EXHIBITION

Par Tahar Ben Jelloun

2004
 

Article paru dans La republica du 25 juillet et Lavanguardia du 30 juillet 2003

« Exhibition » est le titre d’un film pornographique français sorti en 1977 dans les salles en France en tant que film « érotique ». Mais c’était bien un film vulgaire, dégoûtant et très pornographique. Il exhibait, c’est-à-dire montrait des actes sexuels d’une rare violence réelle et non simulée. C’est à partir de là que l’Etat français a imposé à ce genre de spectacle le label « X », ce qui leur interdit une programmation dans des salles normales.

Ce que vient de faire l’armée de G.W.Bush en Irak en exhibant les corps des fils de Saddam s’appelle de la pornographie, c’est-à-dire quelque chose de violent, de sale, et contraire aux lois de la morale.

Dans la tradition musulmane, toute âme est précieuse pour Allah. Son enveloppe aussi. Ainsi le corps du mort doit être couvert et ne doit jamais être montré dans sa nudité. La guerre obéit à des lois et des règles où la morale doit être respectée. Or ce qui se passe en Irak n’est pas tout à fait une guerre. Quels que soient les crimes qu’ont commis les deux fils de Saddam, quelles que soient les injustices dont ils ont été coupables durant la dictature de leur père, aucune loi, aucune règle n’autorisent les Américains à exposer leurs corps, à les filmer et à les produire comme trophées d’une chasse d’un style particulier. Trophées qui se veulent preuves d’une victoire sur un régime qui n’existe plus. Mais le problème est ailleurs. Il est dans le mépris affiché par les Américains pour leurs adversaires ; il est dans la manière de se conduire en accumulant les erreurs politiques et psychologiques ; il est dans le mépris du monde arabe et musulman. Car pour les musulmans, la mort exige le respect. Un proverbe dit « à la mort s’estompe l’inimitié ». Quelle fierté à exhiber des corps de deux fugitifs que l’Histoire avait déjà condamnés et qui n’avaient plus d’importance ?

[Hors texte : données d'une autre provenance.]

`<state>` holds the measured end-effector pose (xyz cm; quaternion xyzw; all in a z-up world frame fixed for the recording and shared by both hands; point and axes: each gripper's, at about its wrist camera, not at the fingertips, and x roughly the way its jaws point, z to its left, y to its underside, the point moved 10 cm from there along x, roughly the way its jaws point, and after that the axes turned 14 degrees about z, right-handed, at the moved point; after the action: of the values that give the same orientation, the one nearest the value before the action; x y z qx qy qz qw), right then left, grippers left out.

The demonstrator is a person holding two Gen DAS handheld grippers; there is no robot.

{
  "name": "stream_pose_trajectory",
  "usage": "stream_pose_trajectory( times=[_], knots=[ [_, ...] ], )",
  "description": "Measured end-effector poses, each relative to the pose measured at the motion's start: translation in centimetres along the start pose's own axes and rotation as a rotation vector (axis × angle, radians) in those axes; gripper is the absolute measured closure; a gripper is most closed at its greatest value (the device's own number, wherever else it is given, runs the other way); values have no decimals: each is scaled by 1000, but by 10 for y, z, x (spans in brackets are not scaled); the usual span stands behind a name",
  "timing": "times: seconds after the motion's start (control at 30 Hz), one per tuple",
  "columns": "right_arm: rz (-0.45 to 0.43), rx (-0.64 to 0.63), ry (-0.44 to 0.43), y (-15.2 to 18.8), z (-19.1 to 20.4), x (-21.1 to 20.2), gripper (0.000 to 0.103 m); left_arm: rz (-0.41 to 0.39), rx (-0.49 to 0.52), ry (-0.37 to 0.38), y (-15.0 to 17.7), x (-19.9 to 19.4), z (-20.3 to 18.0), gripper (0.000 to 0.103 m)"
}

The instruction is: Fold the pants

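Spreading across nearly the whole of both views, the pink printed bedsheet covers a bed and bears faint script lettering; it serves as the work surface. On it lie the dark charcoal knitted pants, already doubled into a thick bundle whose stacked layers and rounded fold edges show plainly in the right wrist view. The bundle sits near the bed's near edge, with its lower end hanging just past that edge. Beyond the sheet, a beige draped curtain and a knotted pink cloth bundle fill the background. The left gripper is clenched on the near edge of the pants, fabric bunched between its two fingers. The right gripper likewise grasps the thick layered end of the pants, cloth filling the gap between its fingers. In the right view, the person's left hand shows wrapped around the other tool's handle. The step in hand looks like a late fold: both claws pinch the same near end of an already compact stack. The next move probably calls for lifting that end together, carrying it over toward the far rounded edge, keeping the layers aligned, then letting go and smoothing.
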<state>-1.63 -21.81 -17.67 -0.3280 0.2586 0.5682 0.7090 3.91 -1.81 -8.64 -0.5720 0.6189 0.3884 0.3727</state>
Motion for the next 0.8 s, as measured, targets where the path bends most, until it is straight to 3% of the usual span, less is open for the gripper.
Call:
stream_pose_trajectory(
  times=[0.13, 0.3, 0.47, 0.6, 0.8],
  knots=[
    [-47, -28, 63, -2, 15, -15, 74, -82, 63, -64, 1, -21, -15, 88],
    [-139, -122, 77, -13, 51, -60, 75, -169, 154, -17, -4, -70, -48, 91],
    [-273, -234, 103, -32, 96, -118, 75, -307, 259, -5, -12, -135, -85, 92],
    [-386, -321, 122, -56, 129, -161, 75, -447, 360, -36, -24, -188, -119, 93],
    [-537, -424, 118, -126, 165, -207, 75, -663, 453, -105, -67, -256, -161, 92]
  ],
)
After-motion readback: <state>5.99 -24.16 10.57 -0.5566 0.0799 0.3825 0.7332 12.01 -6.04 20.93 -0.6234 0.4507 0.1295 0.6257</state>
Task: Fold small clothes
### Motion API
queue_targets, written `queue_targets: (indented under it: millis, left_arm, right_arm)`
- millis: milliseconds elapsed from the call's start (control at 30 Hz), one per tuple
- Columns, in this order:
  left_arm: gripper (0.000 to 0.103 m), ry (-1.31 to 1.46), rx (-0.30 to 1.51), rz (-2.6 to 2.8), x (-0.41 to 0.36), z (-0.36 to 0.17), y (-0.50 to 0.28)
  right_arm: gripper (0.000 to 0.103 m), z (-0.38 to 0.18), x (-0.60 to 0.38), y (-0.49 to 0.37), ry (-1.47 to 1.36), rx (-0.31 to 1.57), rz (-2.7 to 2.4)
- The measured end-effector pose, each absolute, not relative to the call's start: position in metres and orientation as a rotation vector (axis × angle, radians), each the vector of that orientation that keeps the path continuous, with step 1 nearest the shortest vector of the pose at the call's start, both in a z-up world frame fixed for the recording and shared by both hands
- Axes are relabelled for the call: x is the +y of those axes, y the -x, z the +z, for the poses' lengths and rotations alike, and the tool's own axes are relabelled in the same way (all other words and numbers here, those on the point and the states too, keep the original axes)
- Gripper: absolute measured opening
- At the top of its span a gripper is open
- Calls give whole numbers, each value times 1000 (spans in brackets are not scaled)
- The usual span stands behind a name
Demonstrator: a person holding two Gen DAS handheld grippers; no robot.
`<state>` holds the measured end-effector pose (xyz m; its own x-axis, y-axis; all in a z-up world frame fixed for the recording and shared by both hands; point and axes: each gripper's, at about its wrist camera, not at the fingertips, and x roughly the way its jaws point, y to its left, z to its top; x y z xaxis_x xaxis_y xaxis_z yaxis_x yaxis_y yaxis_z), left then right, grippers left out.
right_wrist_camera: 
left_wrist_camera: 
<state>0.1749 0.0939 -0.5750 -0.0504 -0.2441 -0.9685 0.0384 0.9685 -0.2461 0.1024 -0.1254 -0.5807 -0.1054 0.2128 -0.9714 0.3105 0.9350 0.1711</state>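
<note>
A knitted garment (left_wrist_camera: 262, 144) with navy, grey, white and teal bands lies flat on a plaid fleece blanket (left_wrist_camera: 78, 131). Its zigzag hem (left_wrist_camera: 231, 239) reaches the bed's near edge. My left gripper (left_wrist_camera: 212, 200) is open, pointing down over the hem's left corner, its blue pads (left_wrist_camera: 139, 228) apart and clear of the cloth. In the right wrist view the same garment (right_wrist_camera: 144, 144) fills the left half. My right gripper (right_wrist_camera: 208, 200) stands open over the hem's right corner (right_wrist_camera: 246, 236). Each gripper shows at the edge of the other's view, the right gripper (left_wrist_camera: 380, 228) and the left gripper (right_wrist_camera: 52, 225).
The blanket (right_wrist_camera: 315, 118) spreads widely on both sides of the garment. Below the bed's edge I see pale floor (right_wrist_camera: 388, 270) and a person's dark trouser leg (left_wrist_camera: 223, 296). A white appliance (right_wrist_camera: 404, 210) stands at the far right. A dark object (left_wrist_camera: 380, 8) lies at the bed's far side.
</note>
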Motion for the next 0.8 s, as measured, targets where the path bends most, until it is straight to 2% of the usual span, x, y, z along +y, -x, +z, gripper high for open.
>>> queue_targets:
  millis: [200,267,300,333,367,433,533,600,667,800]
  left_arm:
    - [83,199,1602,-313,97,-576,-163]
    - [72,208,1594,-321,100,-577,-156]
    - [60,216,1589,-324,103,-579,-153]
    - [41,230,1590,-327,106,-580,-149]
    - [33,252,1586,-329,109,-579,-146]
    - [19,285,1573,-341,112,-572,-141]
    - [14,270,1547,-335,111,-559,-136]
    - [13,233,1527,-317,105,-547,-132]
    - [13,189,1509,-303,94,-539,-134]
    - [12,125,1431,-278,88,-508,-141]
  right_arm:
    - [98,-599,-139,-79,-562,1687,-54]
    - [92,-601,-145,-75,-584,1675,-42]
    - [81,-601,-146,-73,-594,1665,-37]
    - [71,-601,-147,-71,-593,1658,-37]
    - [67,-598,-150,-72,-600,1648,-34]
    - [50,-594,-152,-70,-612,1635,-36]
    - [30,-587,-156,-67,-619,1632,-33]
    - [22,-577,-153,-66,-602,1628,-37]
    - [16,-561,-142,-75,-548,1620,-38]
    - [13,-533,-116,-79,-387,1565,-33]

Cette savante dégradation de la civilisation occidentale, cette arrogance de la force qui viole le droit international, cette façon de triompher sur un amas de ruines et sur une politique de désastre, portent gravement atteinte à l’image de l’Occident et de ses valeurs.

On se souvient du corps de Che Guevarra exposé sur une table et donné en pâture aux photographes et aux télévisions du monde entier. On se souvient des corps criblés de balles de Ceaucescu et de sa femme, jetés dans une cour où la neige a été salie par cette exécution. On pourrait aussi remonter à l’époque de Mussolini exhibant les cadavres des résistants. Selon Spinoza, « l’être est voué à persévérer dans son être », c’est-à-dire à ne pas changer, ce qui n’interdit pas l’évolution. Or, l’être reste ancré dans sa barbarie, parce qu’elle flatte son égoïsme et sa virilité.

Quand on donne à voir le cadavre de son ennemi c’est que la victoire n’est pas certaine, c’est que le doute persiste et la brutalité prend la place de la pudeur et de l’élégance, deux aspects absents du comportement de G.W.Bush et de son ministre de la défense. L’armée américaine en Irak ne sait que faire d’une victoire douteuse et prouve une fois encore que cette guerre a été planifiée pour des intérêts qui restent obscurs.

La guerre, le conflit, la lutte font partie intégrante de la vie. On ne peut pas toujours les éviter. En revanche on peut faire la guerre en sauvegardant quelques valeurs humaines. Le fait de mépriser le sentiment de millions d’Arabes et de musulmans en montrant les corps à moitié carbonisés de Oudai et de Qossaï, deux individus qui, de leur vivant, n’inspiraient aucune estime, est plus qu’une erreur politique, c’est une faute morale, un manquement au devoir de respect que tout être doit à l’âme de ces êtres. Ces personnages qui pratiquaient le meurtre comme d’autre le tennis auraient dû être arrêtés et jugés par une cours de justice internationale. L’Amérique aurait donné l’exemple du respect de la loi et du droit. Au contraire, elle a agi comme si on était dans un de ces mauvais films américains où le super-héros réussit à la fin à détruire l’ennemi.

L’horreur est ici silencieuse. Elle voyage dans l’air, elle se pose comme un voile de honte sur des visages qui ne veulent plus regarder des images : des ombres d’hommes, des restes humains. Comme si des chiens affamés attendaient derrière les caméras pour dévorer ces carcasses brûlées qui ne ressemblent plus à rien, qui ont servi de corps à des enfants gâtés qui ont abusé de tout, du pouvoir comme du reste mais qui sont aujourd’hui un amas de cendre. C’est dans cette mauvaise cendre que président de l’Etat le plus puissant du monde va puiser fierté et satisfaction. C’est bien triste.